Return a verbatim reproduction of each line, starting at the line with "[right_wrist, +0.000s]" and ending at the last line of the listing below.

......

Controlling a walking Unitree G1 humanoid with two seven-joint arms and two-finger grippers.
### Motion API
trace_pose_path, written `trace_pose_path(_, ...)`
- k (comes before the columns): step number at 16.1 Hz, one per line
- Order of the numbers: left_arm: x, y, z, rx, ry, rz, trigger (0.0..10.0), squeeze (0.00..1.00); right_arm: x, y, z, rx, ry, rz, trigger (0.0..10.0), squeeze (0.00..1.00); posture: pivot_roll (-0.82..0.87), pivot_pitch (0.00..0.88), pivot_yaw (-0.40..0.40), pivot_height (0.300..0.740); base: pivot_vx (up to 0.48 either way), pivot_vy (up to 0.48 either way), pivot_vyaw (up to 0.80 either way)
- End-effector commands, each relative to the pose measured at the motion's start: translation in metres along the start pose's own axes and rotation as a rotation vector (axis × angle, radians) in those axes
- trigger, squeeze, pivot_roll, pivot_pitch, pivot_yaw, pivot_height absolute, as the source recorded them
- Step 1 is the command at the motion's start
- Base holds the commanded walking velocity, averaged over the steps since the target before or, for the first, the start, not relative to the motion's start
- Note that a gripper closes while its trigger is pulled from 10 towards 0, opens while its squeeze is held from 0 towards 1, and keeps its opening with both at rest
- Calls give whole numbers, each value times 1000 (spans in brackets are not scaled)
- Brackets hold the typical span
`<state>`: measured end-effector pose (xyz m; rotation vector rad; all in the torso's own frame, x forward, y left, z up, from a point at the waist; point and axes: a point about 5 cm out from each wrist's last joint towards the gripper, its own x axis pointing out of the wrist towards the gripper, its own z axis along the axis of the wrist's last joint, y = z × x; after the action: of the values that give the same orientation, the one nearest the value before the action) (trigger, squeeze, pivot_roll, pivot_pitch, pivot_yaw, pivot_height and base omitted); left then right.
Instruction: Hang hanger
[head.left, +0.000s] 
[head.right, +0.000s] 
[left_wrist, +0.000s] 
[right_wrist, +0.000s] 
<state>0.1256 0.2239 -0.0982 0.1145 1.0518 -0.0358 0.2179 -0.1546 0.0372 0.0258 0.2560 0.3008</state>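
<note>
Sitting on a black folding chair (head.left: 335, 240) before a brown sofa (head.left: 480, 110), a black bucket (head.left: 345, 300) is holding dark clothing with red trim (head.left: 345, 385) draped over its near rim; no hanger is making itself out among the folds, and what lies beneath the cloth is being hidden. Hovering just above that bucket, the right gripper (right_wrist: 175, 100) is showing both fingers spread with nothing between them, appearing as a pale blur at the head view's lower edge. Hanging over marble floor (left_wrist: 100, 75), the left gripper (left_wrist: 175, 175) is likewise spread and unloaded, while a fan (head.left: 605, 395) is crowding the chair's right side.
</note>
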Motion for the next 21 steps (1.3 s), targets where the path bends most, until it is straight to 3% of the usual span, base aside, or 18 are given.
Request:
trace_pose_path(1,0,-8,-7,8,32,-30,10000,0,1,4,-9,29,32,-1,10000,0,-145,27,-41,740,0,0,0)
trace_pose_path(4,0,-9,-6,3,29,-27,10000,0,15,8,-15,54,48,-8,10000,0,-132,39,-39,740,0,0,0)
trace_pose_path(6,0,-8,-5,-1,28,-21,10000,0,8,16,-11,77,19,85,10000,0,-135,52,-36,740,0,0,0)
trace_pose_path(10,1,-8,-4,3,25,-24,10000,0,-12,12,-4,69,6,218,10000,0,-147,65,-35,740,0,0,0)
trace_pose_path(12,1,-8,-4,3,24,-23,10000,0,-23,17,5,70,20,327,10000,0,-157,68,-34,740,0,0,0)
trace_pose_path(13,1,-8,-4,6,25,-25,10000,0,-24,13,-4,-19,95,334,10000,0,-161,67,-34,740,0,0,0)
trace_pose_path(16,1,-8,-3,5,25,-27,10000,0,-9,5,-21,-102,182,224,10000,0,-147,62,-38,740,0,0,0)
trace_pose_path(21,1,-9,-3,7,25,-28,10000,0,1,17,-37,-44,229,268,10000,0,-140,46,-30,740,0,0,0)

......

_Response below_:
[right_wrist, +0.000s] 
<state>0.1256 0.2239 -0.0982 0.1145 1.0518 -0.0358 0.2179 -0.1546 0.0372 0.0258 0.2560 0.3008</state>
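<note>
Sitting on a black folding chair (head.left: 335, 240) before a brown sofa (head.left: 480, 110), a black bucket (head.left: 345, 300) is holding dark clothing with red trim (head.left: 345, 385) draped over its near rim; no hanger is making itself out among the folds, and what lies beneath the cloth is being hidden. Hovering just above that bucket, the right gripper (right_wrist: 175, 100) is showing both fingers spread with nothing between them, appearing as a pale blur at the head view's lower edge. Hanging over marble floor (left_wrist: 100, 75), the left gripper (left_wrist: 175, 175) is likewise spread and unloaded, while a fan (head.left: 605, 395) is crowding the chair's right side.
</note>
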Motion for the next 21 steps (1.3 s), targets where the path bends most, until it is straight to 3% of the usual span, base aside, or 18 are given.
Request:
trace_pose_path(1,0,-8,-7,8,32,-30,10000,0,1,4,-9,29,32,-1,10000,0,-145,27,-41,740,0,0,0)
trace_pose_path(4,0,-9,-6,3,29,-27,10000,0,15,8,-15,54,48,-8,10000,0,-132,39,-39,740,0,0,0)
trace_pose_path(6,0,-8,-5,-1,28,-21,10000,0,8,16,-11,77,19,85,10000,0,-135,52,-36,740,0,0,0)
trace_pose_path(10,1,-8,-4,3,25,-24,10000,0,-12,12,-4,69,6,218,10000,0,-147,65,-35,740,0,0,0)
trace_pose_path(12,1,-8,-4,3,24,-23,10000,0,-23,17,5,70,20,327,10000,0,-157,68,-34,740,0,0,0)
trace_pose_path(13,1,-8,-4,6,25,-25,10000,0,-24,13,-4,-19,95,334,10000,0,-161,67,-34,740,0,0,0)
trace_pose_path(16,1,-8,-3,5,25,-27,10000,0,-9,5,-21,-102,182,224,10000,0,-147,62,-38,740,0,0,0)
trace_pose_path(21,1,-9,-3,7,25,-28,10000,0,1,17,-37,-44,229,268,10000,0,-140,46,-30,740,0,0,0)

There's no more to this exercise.